Hi,
I'm using Julia 0.4.6 on OSX El Capitan, and was trying to normalize each
column of matrix, so that the norm of each column becomes 1. Below is a
isolated and simplified version of what I'm doing:
function foo1()
local a = rand(1000, 10000)
@time for i in 1:size(a, 2)
a[:, i] /= norm(a[:, i])
end
end
foo1()
0.165662 seconds (117.44 k allocations: 232.505 MB, 37.08% gc time)

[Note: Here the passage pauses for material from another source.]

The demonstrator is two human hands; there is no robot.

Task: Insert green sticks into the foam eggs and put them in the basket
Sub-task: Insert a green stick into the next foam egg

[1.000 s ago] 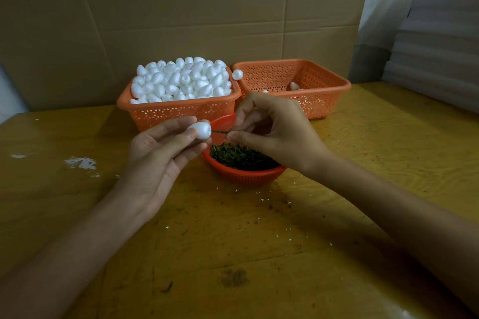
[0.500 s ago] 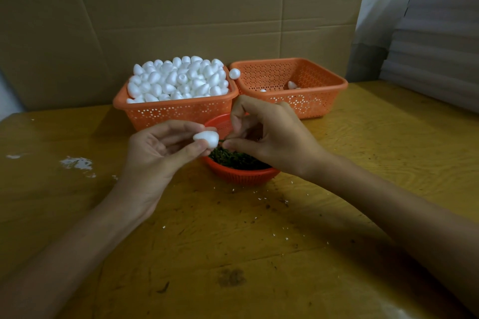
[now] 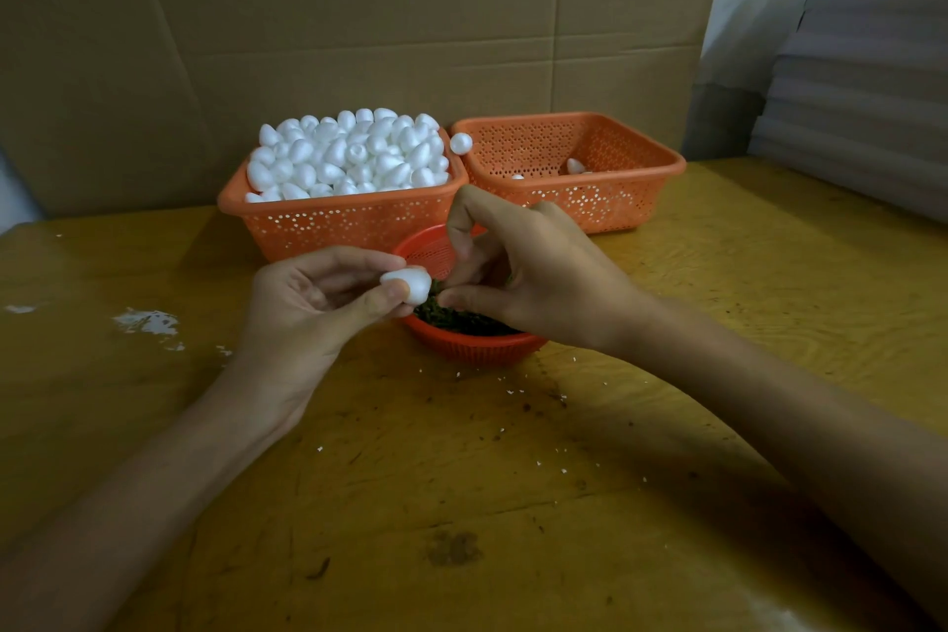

I thought maybe the array copying is the problem, but this didn't help much:
function foo2()
local a = rand(1000, 10000)
@time for i in 1:size(a, 2)
a[:, i] /= norm(slice(a, :, i))
end
end
foo2()
0.131377 seconds (98.47 k allocations: 155.921 MB, 36.66% gc time)
and then I figured that this ugly one runs the fastest:
function foo3()
local a = rand(1000, 10000)
@time for i in 1:size(a, 2)
setindex!(a, norm(slice(a, :, i)), :, i)
end
end
foo3()
0.013814 seconds (49.49 k allocations: 1.365 MB, 4.86% gc time)
So I overheard a few times that plain for-loops are faster than vectorized
code in Julia, and it seems it's allocating slightly less memory, but it's
slower than the above.
function foo4()
local a = rand(1000, 10000)
@time @inbounds for i in 1:size(a, 2)
n = norm(slice(a, :, i))
@inbounds for j in 1:size(a, 1)
a[j, i] /= n
end
end
end
foo4()
0.055522 seconds (30.00 k allocations: 1.068 MB, 15.14% gc time)
Is there a solution that is faster and less uglier than foo3() and foo4()?
Thinking of an equivalent implementation in C/C++, I should be able to
write this logic without any heap allocation. Is it possible in Julia?